I Black Keys sono un duo di ruspante rock’n’roll come la migliore tradizione statunitense insegna, formatosi nel 2001 ad Akron, Ohio. Daniel Auerbach, voce e chitarra del gruppo, porta in dote in questo particolare matrimonio musicale le vibrazioni elettriche del blues del Delta derivanti dagli ascolti di Muddy Waters e Robert Johnson. Il suo congiunto virtuale Patrick Carney, batterista, è stato invece influenzato dalla musica hip hop e dalla new wave nord-americana, con una particolare ammirazione per i Devo. Nasce così un suono sporco, grasso e gracchiante figlio di forti di richiami al passato ma decisamente proiettato al futuro, una attitudine che li inserisce in un solco battuto anche da altre band come i White Stripes e i John Spencer Blues Explosion.

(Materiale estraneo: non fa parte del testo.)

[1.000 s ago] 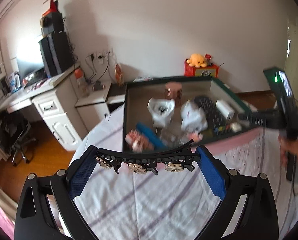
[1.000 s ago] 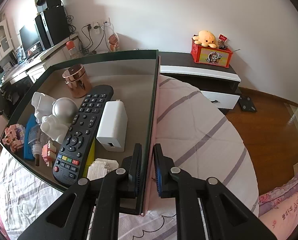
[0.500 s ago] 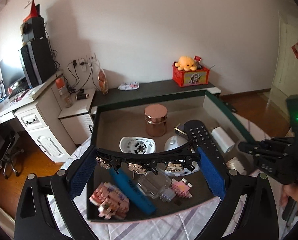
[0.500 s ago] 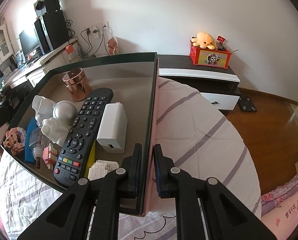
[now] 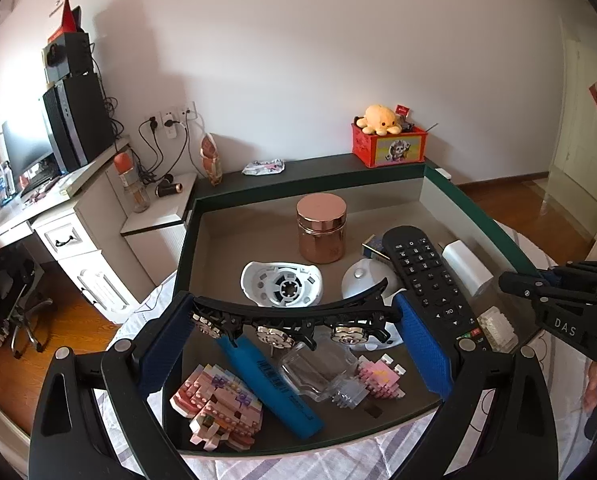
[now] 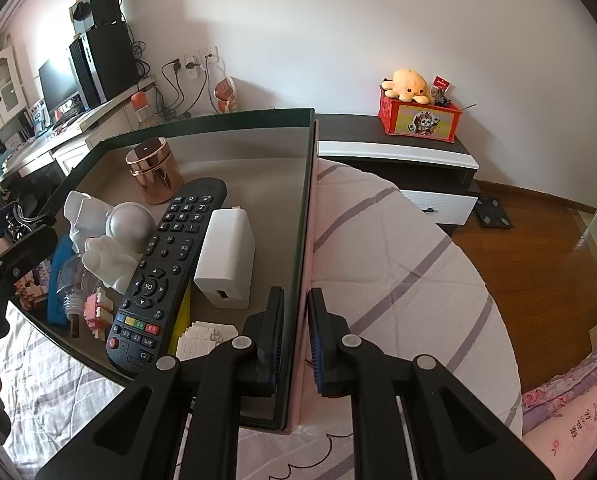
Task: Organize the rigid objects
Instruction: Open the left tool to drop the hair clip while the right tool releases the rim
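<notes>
A black hair clip (image 5: 290, 314) with three metal flowers spans the blue pads of my left gripper (image 5: 294, 322), which is shut on its ends. It hangs above the near half of a dark green box (image 5: 186, 232) lying on the bed. Inside lie a copper canister (image 5: 321, 227), a black remote (image 5: 426, 276), a white charger (image 5: 466, 266), a white astronaut figure (image 5: 282, 284), a blue tube (image 5: 274, 384), a glass bottle (image 5: 318, 368) and pink block figures (image 5: 218, 408). My right gripper (image 6: 296, 300) is shut on the box's right wall (image 6: 304, 220).
The box rests on a white striped bedspread (image 6: 398, 272). Beyond it stand a dark low cabinet (image 6: 394, 140) with a red toy box (image 6: 418, 118), and a white desk (image 5: 70, 216) at the left. Wooden floor (image 6: 538, 260) lies to the right.
My left gripper has carried the hair clip forward from above the bedspread to above the box. The right gripper has kept still on the wall.
</notes>
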Action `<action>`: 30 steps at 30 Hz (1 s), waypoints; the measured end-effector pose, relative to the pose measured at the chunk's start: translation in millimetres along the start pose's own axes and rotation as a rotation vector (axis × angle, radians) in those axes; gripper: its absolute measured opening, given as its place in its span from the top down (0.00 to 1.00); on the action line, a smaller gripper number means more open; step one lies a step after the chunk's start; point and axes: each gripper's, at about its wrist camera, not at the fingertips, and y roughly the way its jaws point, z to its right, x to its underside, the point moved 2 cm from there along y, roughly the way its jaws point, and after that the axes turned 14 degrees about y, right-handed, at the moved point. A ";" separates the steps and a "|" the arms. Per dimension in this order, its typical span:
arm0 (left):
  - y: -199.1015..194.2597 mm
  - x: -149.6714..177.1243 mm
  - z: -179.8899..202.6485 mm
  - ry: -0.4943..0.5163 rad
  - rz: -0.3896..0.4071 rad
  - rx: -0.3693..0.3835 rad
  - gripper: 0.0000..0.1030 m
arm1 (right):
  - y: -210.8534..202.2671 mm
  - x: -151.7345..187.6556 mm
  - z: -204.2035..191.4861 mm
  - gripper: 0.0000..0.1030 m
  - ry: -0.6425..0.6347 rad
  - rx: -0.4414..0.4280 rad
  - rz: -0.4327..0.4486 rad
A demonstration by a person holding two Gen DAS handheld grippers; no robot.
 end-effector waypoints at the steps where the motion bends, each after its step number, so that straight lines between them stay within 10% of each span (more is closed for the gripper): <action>1: 0.0 0.5 -0.7 -0.002 0.002 -0.001 0.04 | 0.0 0.0 0.0 0.88 -0.001 0.001 0.001; 24: -9.9 2.8 -6.0 -0.023 0.022 -0.041 0.00 | -1.0 0.5 -1.0 0.88 -0.010 0.015 0.006; 30: -24.8 2.6 -12.2 -0.040 0.032 -0.060 0.00 | -16.6 -1.6 -3.4 0.70 -0.022 0.016 0.036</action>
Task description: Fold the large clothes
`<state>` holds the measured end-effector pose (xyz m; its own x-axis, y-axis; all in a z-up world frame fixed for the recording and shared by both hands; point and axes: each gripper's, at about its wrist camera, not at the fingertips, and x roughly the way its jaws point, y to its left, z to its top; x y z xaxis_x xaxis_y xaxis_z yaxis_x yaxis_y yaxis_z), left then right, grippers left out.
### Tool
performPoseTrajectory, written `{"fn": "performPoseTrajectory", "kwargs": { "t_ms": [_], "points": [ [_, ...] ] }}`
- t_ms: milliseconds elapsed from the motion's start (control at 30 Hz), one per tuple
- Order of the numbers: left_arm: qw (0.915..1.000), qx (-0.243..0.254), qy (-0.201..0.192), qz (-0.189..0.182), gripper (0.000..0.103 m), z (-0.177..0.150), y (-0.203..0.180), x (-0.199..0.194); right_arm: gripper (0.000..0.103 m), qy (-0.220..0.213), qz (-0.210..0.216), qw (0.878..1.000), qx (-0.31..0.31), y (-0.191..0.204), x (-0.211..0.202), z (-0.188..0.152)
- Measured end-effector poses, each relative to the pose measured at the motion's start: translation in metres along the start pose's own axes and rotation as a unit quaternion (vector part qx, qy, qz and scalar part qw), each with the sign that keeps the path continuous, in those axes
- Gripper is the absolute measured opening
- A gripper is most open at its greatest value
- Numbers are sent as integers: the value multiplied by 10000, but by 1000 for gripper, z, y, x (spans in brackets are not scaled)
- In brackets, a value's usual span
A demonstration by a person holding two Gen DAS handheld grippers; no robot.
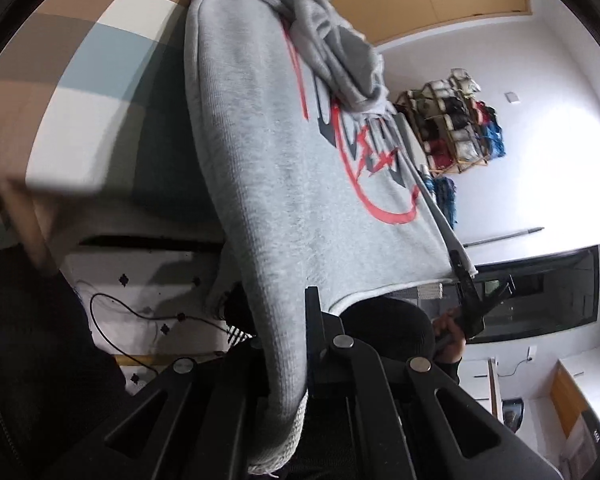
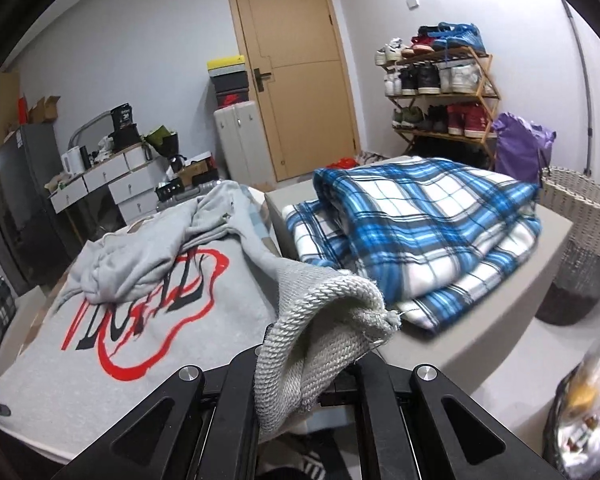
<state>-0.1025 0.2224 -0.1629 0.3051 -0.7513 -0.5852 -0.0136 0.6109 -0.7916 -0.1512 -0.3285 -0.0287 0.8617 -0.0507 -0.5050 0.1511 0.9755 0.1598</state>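
A grey sweatshirt (image 2: 148,320) with a red and black print lies spread on the bed, its hood and a sleeve bunched on top. My right gripper (image 2: 308,362) is shut on a ribbed edge (image 2: 324,320) of it, which folds over the jaws. In the left wrist view the sweatshirt (image 1: 284,168) hangs off the bed towards me. There my left gripper (image 1: 290,344) is shut on a grey strip of it that ends in a ribbed cuff (image 1: 276,444). The right gripper (image 1: 470,300), held by a hand, also shows there at the hem's far corner.
A folded blue plaid blanket (image 2: 420,232) lies to the right of the sweatshirt. A wicker basket (image 2: 580,240) stands at the far right, a shoe rack (image 2: 440,88) and a door (image 2: 292,72) behind. Checked bed cover (image 1: 100,60); a cable (image 1: 140,312) lies on the floor below.
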Motion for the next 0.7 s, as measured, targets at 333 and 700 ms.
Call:
{"fn": "performPoseTrajectory", "kwargs": {
  "t_ms": [333,700],
  "points": [
    [9988,105,23,-483,0,34,-30,-26,3,31,245,9986,-476,10,-37,23],
    [9960,-555,-340,-609,0,216,-61,-52,4,872,602,9923,-644,89,71,185]
  ]
}}
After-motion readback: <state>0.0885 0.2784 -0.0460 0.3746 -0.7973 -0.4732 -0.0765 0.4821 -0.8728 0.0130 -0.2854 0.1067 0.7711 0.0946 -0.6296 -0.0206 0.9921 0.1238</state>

Turn Blue è la loro ottava fatica, la quarta che si avvale della collaborazione di Danger Mouse. L’eclettico produttore, che spazia dagli Gnarls Barkley a Norah Jones passando per i Gorillaz senza nemmeno scomporsi, ha dato una svolta decisiva al sound di Pat e Dan, fino a diventare quasi un terzo elemento della formazione: suonando basso, tastiere e pianoforte in molti pezzi e scegliendo campioni decisivi per la riuscita dei brani. Brothers, del 2010, è stato il primo vero successo internazionale della band bissato poi da El Camino, del 2013. Turn Blue, invece, crea una frattura con gli album precedenti e, senza esagerare nella sperimentazione, vira definitivamente verso atmosfere maggiormente elettroniche compiendo così la rivoluzione copernicana della band voluta dal bizzarro musicista conosciuto all’anagrafe come Brian Joseph Burton.
Proiettati oramai nel firmamento delle star del pop-rock mondiale i Black Keys sono destinati a confermare il loro successo internazionale, nonostante la qualità generale di quest’ultimo lavoro sia nettamente inferiore a quella dei precedenti. Non che Turn Blue sia un brutto album, tutt’altro, è ricco di canzoni ballabili e orecchiabili, sembra però essersi persa la vena creativa che rendeva eccezionali le produzioni precedenti.
Si parte con la desertica, psichedelica e morriconiana ‘Weight Of Love’, questa ballata di 6 minuti ci racconta della confusione esistenziale che attraversa il protagonist: “Dance all night cause people, they don’t wanna be lonely/Never wanna be lonely/They don’t wanna be an only – one/You had a thing no one could ever be sure of/Never ever had a pure love/And never no cure from” che fa il paio con la title-track Turn Blue, rallentata e malinconica: “In the dead of the night I start to lose control/But I still carry the weight like I’ve always done before/It gets so heavy at times but what more can I do/I got to stay on track just like pops told me to”.
La svolta di cui si parla non è solo quella musicale ma si fa riferimento anche alla maggiore tristezza presente nella poetica del duo a causa dell’imminente divorizio avvenuto tra Dan e sua moglie. “In Time” e “Fever”, riportano ai vecchi Black Keys con riff contagiosi, falsetto e ritmi incalzanti, nonostante il sintetizzatore plasmi molto il suono del primo singolo estratto. Si continua poi con il soul-rock di “Year in Review” che contiene un campione musicale niente di meno che del grandissimo Nico Fidenco (qualcuno forse si ricorderà ‘Con Te Sulla Spiaggia’).
‘Bullet In The Brain’ si fonda sul dialogo tra gli accordi di una chitarra acustica e le grida lancinanti lanciate da una chitarra elettrica, mentre la schizofrenica ‘It’s Up To You Now’ fa rimpiangere i bei tempi andati del duo. ‘Waiting On Words’ ha un gusto più marcatamente pop e zuccheroso dell’aroma generale, sentimento che viene subito seppellito dalla batteria New Wave e dal sint ossessivo di ‘Lovers’. Il tutto si conclude con il garage rock ‘Gotta Get Away’, ascoltandola si spera che la malinconia e il goffo tentativo di evolversi vengano definitivamente cacciati via e i Black Keys tornino a fare ciò che sanno fare meglio: farci agitare fianchi e teste con un po’ di sano e robusto rock n roll.